Your task:
Locate the line bearing "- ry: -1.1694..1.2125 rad" in the material below, then reproduce it and each following line up to and including the line bearing "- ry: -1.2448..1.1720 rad".

Source data:
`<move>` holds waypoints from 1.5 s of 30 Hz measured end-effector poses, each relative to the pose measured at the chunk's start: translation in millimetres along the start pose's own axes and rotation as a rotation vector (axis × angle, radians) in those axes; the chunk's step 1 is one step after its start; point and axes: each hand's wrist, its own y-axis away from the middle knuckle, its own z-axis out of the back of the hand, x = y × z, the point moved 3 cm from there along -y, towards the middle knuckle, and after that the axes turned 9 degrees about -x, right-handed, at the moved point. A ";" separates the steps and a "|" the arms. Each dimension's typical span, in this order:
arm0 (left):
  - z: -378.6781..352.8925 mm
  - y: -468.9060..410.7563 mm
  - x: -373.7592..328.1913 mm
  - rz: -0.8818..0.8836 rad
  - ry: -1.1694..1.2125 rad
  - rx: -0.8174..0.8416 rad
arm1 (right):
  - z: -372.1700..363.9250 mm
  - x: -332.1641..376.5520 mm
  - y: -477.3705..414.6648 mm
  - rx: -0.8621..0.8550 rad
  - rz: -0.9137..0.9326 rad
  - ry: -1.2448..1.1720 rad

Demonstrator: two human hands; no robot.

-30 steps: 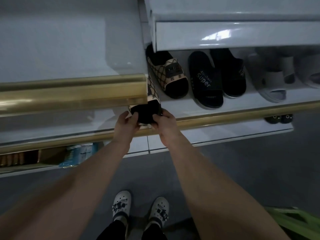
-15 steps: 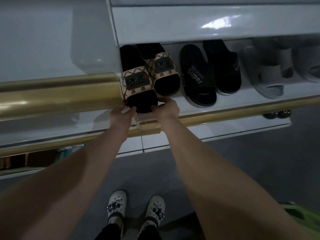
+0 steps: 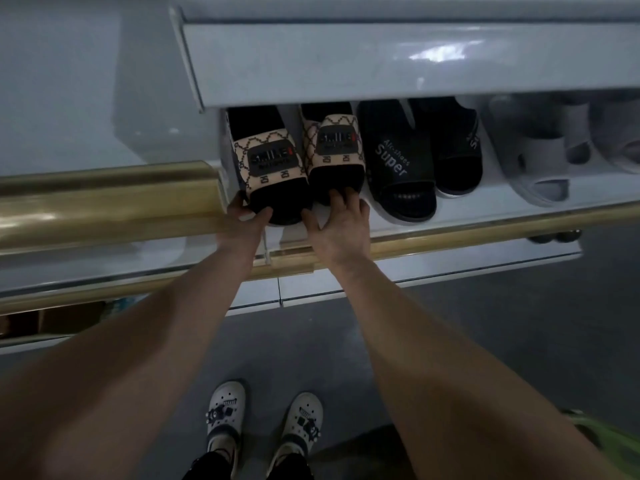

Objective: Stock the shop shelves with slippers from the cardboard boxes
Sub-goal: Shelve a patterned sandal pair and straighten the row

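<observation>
Two black slippers with beige patterned straps lie side by side on the white shelf (image 3: 346,226) with a gold front rail. My left hand (image 3: 246,221) grips the toe end of the left patterned slipper (image 3: 270,168), thumb and fingers on either side of it. My right hand (image 3: 341,225) has spread fingers, and its fingertips touch the toe of the right patterned slipper (image 3: 334,150). Both slippers point toe toward me.
A black pair marked "Super" (image 3: 398,161) and grey slippers (image 3: 540,157) fill the shelf to the right. Another white shelf (image 3: 381,60) overhangs above. A gold rail (image 3: 104,202) runs left. A lower shelf holds a cardboard box (image 3: 52,318). A green object (image 3: 609,441) lies on the floor, right.
The left slipper has been turned flat and slid onto the shelf beside its mate. My right hand let go of it and moved onto the right slipper's toe.
</observation>
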 end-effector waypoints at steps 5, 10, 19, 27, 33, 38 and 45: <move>1.4 1.9 2.7 0.011 0.005 0.068 | 5.4 -11.5 12.9 0.034 0.002 -0.037; -4.2 5.9 -0.8 -0.023 -0.093 0.155 | 16.4 -19.5 12.9 0.102 -0.081 -0.068; 0.4 65.6 -8.4 -0.124 -0.195 0.067 | 51.5 -34.8 67.7 0.042 -0.125 -0.142; -5.5 148.2 -1.8 -0.292 -0.327 0.400 | 86.1 -56.5 148.9 -0.043 -0.252 -0.177; -17.2 213.5 14.6 -0.403 -0.434 0.618 | 113.5 -88.5 223.0 -0.137 -0.400 -0.168; -33.3 279.0 45.9 -0.515 -0.569 0.748 | 126.0 -125.8 297.7 -0.182 -0.589 -0.190; -63.3 390.6 129.8 -0.591 -0.727 0.984 | 127.3 -205.8 431.0 -0.173 -0.830 -0.211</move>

Reply to the task:
  - ry: -1.1694..1.2125 rad
  - rx: -0.8174..0.8416 rad
arm1 (right):
  - z: -372.1700..363.9250 mm
  - x: -332.1641..376.5520 mm
  - y: -477.3705..414.6648 mm
  - rx: -0.8621..0.8550 rad
  - rz: -0.9137..0.9326 rad
  - ry: -1.2448..1.1720 rad

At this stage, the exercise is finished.